## Description of the task
Could you set down every entry exactly as it appears?

## Dataset items
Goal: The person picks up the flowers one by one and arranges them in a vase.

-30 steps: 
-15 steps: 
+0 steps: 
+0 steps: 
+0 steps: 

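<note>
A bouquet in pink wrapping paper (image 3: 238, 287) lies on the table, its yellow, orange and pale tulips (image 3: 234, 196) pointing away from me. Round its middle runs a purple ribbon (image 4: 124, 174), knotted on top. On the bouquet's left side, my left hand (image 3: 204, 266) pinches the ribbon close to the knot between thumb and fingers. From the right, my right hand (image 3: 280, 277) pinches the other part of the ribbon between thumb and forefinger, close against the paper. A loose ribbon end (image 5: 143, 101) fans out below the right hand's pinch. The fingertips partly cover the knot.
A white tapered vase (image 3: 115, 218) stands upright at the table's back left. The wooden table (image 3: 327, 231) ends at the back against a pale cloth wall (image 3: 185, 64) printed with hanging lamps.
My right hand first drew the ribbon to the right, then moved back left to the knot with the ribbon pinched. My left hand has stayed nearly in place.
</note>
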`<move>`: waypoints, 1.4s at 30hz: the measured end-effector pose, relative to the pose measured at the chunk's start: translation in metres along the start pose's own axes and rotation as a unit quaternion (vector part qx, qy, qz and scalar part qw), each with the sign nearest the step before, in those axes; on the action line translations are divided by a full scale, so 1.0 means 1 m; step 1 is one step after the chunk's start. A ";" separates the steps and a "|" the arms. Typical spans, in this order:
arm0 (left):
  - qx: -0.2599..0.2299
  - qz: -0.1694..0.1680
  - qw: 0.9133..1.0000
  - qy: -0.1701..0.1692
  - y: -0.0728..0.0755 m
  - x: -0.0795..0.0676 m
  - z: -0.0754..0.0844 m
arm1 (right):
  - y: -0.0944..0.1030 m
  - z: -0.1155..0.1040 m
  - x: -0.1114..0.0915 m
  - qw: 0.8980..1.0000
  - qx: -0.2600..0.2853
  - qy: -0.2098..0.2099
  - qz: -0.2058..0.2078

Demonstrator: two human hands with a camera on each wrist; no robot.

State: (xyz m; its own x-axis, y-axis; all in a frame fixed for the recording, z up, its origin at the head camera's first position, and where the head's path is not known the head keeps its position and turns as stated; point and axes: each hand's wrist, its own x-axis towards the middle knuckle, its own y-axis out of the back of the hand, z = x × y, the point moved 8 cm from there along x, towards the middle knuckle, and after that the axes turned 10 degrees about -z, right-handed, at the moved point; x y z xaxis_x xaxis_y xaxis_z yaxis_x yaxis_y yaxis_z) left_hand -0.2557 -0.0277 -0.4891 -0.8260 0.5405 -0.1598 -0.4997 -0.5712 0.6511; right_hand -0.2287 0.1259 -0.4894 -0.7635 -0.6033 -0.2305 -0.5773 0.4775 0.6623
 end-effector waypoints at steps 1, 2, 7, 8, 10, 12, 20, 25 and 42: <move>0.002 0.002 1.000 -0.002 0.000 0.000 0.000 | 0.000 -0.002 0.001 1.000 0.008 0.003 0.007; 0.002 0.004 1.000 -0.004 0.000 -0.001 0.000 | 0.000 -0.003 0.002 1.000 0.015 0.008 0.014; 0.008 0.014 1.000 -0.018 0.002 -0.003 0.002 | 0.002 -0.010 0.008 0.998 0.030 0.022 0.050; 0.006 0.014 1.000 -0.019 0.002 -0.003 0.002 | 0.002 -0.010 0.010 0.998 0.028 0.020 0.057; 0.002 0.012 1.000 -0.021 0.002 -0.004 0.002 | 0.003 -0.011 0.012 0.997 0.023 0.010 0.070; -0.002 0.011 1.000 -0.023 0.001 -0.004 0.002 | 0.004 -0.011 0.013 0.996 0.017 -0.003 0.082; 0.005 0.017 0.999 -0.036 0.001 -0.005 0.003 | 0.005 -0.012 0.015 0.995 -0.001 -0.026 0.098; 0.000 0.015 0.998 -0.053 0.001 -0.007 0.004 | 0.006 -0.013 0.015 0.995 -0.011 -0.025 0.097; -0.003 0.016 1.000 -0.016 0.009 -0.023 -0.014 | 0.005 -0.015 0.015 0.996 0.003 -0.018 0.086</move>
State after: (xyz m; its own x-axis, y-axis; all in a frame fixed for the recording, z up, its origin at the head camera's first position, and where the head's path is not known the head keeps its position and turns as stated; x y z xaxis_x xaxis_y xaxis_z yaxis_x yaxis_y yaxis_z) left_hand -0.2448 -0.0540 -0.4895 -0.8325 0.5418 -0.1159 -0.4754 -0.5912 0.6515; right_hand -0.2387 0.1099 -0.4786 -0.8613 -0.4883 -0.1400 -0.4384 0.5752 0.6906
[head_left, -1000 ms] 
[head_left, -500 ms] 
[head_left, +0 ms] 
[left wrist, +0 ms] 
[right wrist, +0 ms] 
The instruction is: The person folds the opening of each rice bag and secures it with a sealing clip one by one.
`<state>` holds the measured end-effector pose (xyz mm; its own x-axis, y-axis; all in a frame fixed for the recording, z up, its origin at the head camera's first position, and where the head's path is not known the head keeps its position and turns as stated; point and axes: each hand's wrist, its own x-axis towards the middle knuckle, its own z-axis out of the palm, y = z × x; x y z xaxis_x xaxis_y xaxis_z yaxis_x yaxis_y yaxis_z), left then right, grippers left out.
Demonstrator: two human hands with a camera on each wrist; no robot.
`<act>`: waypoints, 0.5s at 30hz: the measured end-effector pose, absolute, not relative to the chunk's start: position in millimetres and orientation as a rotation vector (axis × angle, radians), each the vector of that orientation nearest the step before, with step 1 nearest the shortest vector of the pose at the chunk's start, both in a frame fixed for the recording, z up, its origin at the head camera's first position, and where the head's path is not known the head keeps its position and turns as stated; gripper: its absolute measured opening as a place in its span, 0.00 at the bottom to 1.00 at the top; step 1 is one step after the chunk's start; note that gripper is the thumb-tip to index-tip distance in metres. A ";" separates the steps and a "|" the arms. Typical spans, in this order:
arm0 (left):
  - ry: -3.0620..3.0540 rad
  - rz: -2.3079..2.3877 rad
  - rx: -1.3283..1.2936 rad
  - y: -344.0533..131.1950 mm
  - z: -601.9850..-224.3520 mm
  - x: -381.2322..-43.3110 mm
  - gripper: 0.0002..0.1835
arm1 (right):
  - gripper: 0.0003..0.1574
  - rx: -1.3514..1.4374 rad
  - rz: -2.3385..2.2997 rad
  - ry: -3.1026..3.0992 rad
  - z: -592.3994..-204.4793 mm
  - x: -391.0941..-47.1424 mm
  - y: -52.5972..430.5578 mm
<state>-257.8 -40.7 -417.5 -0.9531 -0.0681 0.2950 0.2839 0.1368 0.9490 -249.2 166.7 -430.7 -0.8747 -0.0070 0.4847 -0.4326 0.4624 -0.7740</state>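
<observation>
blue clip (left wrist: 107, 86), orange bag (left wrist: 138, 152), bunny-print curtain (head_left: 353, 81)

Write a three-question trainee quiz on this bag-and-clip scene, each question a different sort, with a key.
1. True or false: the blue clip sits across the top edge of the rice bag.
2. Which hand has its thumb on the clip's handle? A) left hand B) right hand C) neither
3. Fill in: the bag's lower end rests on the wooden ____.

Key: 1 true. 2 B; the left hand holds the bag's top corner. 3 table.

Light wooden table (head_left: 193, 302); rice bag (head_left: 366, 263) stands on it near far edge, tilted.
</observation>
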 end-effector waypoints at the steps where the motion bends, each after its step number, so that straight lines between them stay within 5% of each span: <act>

## Answer area
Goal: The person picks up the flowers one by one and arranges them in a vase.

-30 steps: 
-15 steps: 
+0 steps: 
+0 steps: 
+0 steps: 

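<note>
A bouquet in pink wrapping paper (image 3: 238, 287) lies on the table, its yellow, orange and pale tulips (image 3: 234, 196) pointing away from me. Round its middle runs a purple ribbon (image 4: 124, 174), knotted on top. On the bouquet's left side, my left hand (image 3: 204, 266) pinches the ribbon close to the knot between thumb and fingers. From the right, my right hand (image 3: 280, 277) pinches the other part of the ribbon between thumb and forefinger, close against the paper. A loose ribbon end (image 5: 143, 101) fans out below the right hand's pinch. The fingertips partly cover the knot.
A white tapered vase (image 3: 115, 218) stands upright at the table's back left. The wooden table (image 3: 327, 231) ends at the back against a pale cloth wall (image 3: 185, 64) printed with hanging lamps.
My right hand first drew the ribbon to the right, then moved back left to the knot with the ribbon pinched. My left hand has stayed nearly in place.
</note>
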`<move>`: waypoints, 1.4s at 30hz: the measured end-effector pose, relative to the pose measured at the chunk's start: translation in metres along the start pose's own axes and rotation as a unit quaternion (vector part qx, qy, qz and scalar part qw), each with the sign nearest the step before, in those axes; on the action line translations are divided by a full scale, so 1.0 means 1 m; step 1 is one step after the chunk's start. A ";" separates the steps and a "|" the arms. Typical spans, in this order:
arm0 (left):
  - qx: -0.2599..0.2299
  - qz: -0.1694..0.1680
  - qw: 0.9133..1.0000
  - qy: -0.1701..0.1692
  - y: -0.0728..0.0755 m
  - x: -0.0795..0.0676 m
  - z: -0.0754..0.0844 m
arm1 (right):
  - y: -0.0944..0.1030 m
  - z: -0.1155..0.1040 m
  - x: -0.1114..0.0915 m
  - qw: 0.8980..1.0000
  - qx: -0.2600..0.2853
  - qy: -0.2098..0.2099
  - qz: -0.2058..0.2078

Demonstrator: two human hands with a camera on each wrist; no robot.

State: (xyz m; its own x-axis, y-axis; all in a frame fixed for the recording, z up, its origin at the head camera's first position, and where the head's path is not known the head keeps its position and turns as stated; point and axes: each hand's wrist, its own x-axis towards the middle knuckle, its own y-axis out of the back of the hand, z = x × y, the point moved 8 cm from there along x, towards the middle knuckle, and after that the axes turned 10 degrees about -z, right-handed, at the moved point; x y z xaxis_x xaxis_y xaxis_z yaxis_x yaxis_y yaxis_z) left_hand -0.2557 -0.0277 -0.4891 -0.8260 0.5405 -0.1598 -0.4997 -0.5712 0.6511; right_hand -0.2287 0.1259 -0.4894 -0.7635 -0.6033 -0.2305 -0.5773 0.4775 0.6623
 end-effector waypoints at steps 1, 2, 7, 8, 10, 12, 20, 25 and 42: <move>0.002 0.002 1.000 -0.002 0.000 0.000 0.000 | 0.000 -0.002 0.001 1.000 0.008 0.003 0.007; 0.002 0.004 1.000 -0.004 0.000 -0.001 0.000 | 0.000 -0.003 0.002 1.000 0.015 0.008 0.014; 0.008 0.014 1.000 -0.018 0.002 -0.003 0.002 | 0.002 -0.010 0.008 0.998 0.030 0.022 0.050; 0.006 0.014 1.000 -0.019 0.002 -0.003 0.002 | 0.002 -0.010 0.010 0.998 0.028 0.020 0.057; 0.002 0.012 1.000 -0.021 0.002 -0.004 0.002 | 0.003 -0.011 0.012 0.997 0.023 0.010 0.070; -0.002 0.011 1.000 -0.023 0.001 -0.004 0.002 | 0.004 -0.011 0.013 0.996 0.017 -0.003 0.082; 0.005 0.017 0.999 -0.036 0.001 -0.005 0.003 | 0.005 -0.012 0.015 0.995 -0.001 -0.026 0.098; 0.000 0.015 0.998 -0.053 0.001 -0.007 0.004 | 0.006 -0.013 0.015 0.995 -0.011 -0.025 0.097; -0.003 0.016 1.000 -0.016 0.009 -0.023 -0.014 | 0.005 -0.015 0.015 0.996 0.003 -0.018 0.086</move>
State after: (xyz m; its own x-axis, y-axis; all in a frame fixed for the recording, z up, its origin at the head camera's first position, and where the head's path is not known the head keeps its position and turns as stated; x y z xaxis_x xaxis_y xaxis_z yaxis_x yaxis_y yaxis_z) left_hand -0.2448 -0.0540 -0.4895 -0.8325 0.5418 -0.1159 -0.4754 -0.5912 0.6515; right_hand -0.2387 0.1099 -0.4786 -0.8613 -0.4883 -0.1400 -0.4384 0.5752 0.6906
[head_left, -1000 ms] 
[head_left, -500 ms] 
[head_left, +0 ms] 
[left wrist, +0 ms] 
[right wrist, +0 ms] 
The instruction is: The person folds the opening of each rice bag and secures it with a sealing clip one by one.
`<state>` holds the measured end-effector pose (xyz mm; its own x-axis, y-axis; all in a frame fixed for the recording, z up, its origin at the head camera's first position, and where the head's path is not known the head keeps its position and turns as stated; point and axes: each hand's wrist, its own x-axis towards the middle knuckle, its own z-axis out of the palm, y = z × x; x y z xaxis_x xaxis_y xaxis_z yaxis_x yaxis_y yaxis_z), left then right, grippers left out.
Demonstrator: two human hands with a camera on each wrist; no robot.
`<act>`: waypoints, 0.5s at 30hz: the measured end-effector pose, absolute, not relative to the chunk's start: position in millimetres and orientation as a rotation vector (axis × angle, radians), each the vector of that orientation nearest the step before, with step 1 nearest the shortest vector of the pose at the chunk's start, both in a frame fixed for the recording, z up, its origin at the head camera's first position, and where the head's path is not known the head keeps its position and turns as stated; gripper: its absolute measured opening as a place in its span, 0.00 at the bottom to 1.00 at the top; step 1 is one step after the chunk's start; note that gripper is the thumb-tip to index-tip distance in metres. A ";" separates the steps and a "|" the arms. Typical spans, in this order:
arm0 (left):
  - ry: -3.0620..3.0540 rad
  - rz: -2.3079..2.3877 rad
  - rx: -1.3283..1.2936 rad
  - y: -344.0533..131.1950 mm
  - z: -601.9850..-224.3520 mm
  - x: -381.2322..-43.3110 mm
  - gripper: 0.0002..0.1835
arm1 (right):
  - gripper: 0.0003..0.1574
  - rx: -1.3514..1.4374 rad
  - rz: -2.3385..2.2997 rad
  - ry: -3.1026..3.0992 rad
  - z: -592.3994..-204.4793 mm
  - x: -391.0941..-47.1424 mm
  - y: -52.5972..430.5578 mm
<state>-257.8 -40.7 -417.5 -0.9531 -0.0681 0.2950 0.2839 0.1368 0.9490 -249.2 166.7 -430.7 -0.8747 -0.0070 0.4847 -0.4326 0.4624 -0.7740</state>
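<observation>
blue clip (left wrist: 107, 86), orange bag (left wrist: 138, 152), bunny-print curtain (head_left: 353, 81)

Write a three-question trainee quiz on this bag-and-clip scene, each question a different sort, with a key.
1. True or false: the blue clip sits across the top edge of the rice bag.
2. Which hand has its thumb on the clip's handle? A) left hand B) right hand C) neither
3. Fill in: the bag's lower end rests on the wooden ____.

Key: 1 true. 2 B; the left hand holds the bag's top corner. 3 table.

Light wooden table (head_left: 193, 302); rice bag (head_left: 366, 263) stands on it near far edge, tilted.
</observation>
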 end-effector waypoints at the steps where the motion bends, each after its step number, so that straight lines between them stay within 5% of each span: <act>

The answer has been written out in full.